#### [Work required]
Beginning with the line that includes "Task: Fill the" and ending with the last line, print the records exactly, leaving every picture out.

===============

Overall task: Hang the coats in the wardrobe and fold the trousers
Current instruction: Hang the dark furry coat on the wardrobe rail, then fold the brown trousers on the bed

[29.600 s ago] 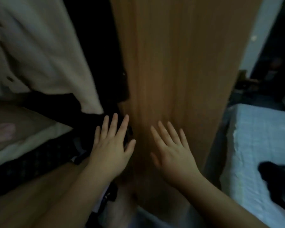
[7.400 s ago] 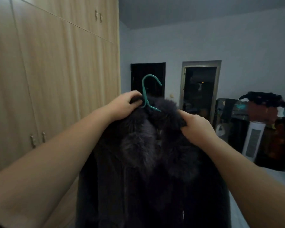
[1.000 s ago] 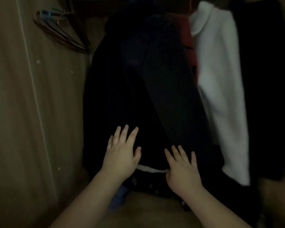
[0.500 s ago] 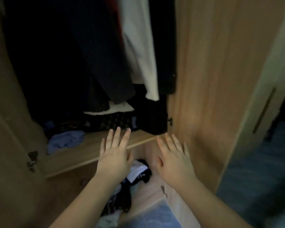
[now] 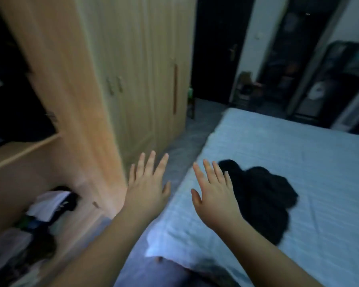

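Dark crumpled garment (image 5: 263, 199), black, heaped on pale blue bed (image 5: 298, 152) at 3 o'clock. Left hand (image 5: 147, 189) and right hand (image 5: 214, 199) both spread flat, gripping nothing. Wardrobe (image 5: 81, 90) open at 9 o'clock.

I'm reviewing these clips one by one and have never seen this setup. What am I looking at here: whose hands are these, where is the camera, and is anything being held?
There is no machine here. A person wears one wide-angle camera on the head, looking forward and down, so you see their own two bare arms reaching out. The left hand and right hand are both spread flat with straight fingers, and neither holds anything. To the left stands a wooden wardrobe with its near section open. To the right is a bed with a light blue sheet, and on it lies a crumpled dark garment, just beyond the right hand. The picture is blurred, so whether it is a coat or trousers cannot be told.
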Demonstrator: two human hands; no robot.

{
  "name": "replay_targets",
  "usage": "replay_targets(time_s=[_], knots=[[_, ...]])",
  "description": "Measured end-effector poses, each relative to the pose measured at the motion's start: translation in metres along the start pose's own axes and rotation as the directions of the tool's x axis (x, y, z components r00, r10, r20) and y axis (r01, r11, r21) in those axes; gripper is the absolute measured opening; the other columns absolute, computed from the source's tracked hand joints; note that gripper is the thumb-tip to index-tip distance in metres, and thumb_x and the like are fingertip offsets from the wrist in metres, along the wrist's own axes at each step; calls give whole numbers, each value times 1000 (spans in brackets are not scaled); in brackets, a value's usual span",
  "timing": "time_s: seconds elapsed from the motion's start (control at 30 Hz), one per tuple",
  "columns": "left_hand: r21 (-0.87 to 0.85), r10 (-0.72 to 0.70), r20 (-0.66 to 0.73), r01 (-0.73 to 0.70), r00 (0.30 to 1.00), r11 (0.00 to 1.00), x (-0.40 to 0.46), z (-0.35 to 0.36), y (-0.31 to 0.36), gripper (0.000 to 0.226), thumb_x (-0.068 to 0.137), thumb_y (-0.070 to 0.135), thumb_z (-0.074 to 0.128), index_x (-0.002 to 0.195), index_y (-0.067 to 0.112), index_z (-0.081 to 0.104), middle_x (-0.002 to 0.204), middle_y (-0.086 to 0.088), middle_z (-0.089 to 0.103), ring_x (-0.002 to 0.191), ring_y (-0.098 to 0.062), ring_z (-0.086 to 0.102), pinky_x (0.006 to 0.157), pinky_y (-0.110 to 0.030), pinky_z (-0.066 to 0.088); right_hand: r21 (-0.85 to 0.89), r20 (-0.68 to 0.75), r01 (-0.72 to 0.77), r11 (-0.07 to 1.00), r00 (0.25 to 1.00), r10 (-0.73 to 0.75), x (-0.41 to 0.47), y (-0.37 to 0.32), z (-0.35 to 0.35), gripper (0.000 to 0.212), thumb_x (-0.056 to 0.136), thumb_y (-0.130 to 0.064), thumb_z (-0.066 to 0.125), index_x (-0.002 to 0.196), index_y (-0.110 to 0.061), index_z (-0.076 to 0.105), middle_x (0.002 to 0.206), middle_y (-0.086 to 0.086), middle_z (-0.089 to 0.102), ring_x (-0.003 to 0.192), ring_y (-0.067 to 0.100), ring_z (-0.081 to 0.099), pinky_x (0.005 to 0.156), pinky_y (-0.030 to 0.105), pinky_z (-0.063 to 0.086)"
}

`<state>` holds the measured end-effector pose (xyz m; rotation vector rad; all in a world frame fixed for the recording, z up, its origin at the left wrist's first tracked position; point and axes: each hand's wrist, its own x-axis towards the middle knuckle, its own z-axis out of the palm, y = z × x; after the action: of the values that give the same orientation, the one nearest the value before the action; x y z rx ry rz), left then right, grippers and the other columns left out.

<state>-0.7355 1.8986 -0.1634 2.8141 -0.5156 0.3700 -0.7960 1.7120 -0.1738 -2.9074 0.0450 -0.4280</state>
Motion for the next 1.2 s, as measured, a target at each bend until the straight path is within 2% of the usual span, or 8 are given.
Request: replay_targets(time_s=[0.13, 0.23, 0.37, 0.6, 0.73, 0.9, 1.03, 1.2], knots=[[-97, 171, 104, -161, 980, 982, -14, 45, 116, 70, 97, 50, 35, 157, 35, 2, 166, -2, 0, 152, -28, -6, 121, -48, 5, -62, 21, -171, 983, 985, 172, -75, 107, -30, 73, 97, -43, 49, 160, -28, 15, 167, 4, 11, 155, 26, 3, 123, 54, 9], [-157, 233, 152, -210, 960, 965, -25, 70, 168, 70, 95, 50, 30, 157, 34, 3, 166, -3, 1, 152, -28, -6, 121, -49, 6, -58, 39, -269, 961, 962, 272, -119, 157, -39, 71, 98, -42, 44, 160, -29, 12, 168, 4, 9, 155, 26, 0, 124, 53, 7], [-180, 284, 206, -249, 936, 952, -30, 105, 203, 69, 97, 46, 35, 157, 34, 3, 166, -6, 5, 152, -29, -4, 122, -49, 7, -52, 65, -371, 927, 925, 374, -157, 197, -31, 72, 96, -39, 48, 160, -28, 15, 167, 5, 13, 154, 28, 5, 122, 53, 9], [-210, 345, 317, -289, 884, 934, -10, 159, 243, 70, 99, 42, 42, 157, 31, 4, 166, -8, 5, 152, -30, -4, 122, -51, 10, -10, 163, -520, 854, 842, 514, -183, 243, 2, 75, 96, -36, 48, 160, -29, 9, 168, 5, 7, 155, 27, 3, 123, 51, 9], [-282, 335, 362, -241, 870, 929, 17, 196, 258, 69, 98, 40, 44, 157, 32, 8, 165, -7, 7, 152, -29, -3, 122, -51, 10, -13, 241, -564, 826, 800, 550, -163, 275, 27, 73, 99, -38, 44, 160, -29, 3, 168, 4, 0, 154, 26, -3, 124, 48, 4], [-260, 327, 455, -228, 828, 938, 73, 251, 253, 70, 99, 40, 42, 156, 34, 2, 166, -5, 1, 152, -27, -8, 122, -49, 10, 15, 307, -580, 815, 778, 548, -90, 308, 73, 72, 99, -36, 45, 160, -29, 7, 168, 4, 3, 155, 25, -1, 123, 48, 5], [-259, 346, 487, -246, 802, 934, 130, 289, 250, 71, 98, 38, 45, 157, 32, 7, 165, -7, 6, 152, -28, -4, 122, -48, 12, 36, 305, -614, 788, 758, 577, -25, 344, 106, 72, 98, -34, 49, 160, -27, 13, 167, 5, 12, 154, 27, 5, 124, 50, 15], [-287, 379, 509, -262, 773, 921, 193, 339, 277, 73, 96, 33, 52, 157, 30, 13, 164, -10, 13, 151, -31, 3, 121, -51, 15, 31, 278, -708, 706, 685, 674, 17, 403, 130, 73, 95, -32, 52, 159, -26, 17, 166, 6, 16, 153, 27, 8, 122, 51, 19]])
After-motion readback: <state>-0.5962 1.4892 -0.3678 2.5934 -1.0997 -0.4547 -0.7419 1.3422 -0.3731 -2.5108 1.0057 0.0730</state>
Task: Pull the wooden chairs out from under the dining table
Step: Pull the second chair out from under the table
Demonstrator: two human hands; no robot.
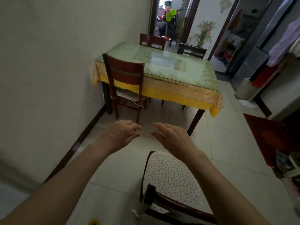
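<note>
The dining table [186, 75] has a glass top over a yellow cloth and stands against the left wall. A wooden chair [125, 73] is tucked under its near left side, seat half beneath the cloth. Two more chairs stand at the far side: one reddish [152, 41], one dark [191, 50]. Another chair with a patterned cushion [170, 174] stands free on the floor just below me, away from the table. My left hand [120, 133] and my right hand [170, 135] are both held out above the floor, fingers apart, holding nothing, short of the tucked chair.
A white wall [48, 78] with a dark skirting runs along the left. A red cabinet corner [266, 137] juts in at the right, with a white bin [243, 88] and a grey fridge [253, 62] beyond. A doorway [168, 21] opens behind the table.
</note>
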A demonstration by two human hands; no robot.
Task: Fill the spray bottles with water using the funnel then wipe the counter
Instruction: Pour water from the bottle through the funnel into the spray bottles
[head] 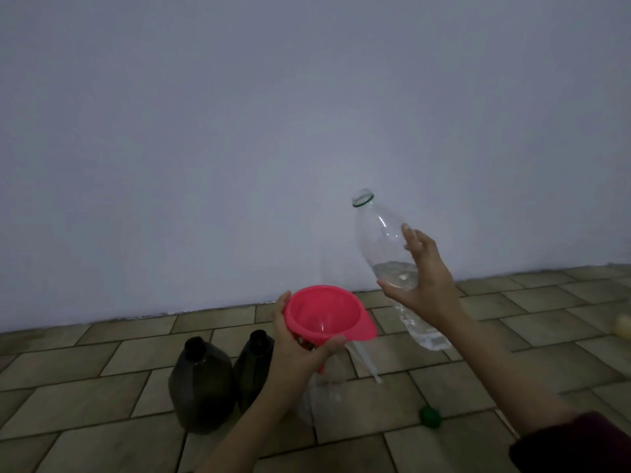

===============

#### [Solution below]
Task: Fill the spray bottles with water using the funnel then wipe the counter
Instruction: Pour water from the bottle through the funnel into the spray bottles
[head] 

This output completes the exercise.